Exercise goal - Your task is to find every line of the data that holds the string "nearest" and copy it.

------------------------------------

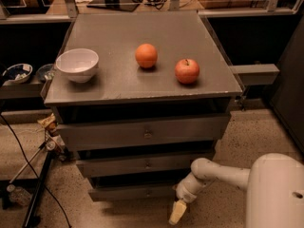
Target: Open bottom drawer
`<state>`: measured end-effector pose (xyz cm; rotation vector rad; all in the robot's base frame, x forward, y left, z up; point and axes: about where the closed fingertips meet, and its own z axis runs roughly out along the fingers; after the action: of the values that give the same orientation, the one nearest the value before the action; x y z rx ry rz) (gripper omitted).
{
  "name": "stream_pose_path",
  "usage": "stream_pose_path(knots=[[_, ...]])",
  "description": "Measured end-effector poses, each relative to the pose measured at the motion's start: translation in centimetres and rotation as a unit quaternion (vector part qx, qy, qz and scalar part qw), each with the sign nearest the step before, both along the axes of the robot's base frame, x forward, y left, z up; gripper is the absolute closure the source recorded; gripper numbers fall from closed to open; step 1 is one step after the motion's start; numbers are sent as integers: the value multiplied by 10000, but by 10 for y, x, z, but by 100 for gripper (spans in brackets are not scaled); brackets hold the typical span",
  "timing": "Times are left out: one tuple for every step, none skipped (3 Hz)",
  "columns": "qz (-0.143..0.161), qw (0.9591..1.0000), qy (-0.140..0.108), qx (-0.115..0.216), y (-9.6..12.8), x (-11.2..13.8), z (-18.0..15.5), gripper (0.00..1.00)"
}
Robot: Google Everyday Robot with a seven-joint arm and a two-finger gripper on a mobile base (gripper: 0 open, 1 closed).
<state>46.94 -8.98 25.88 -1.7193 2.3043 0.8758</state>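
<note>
Holding the gripper (178, 212) low over the floor (259, 127), just beside the right end of the bottom drawer (133, 192), lowest in the grey cabinet (118, 82); not revealing whether apart or together.

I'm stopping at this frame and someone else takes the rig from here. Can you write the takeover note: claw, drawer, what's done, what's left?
Claw: low near the floor, pointing down, just off the right end of the bottom drawer, not at its middle.
Bottom drawer: lowest of the three grey fronts and looks closed. The two drawers above it also look closed.
Done: the arm is down at drawer level.
Left: bring the claw to the middle of the drawer front, grip there and pull the drawer out.
On the top: white bowl, orange and apple, which could shift if the cabinet is jolted.
</note>
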Motion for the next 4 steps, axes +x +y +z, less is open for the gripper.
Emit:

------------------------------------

Answer space -
`<state>`: measured end-effector pose (xyz cm; rotation vector rad; all in the robot's base frame, x forward, y left, z up; point and axes: about where the closed fingertips meet, and its own z axis runs roughly out along the fingers; after the action: of the values that give the same orientation, the one nearest the value before the action; x y z rx ry rz) (gripper omitted).
  "description": "Measured end-effector poses, each relative to the pose measured at the motion's start: translation in centimetres and rotation as a unit quaternion (vector part qx, qy, qz and scalar part qw), each with the sign nearest the step before, both along the axes of the robot's base frame, x forward, y left, z up; gripper is the absolute closure the source recorded; gripper numbers fall from closed to open; step 1 is one step after the motion's start; numbers are sent as integers: the value multiplied by 10000, but by 10 for y, x, z, but by 100 for gripper (spans in brackets are not scaled); brackets hold the typical span",

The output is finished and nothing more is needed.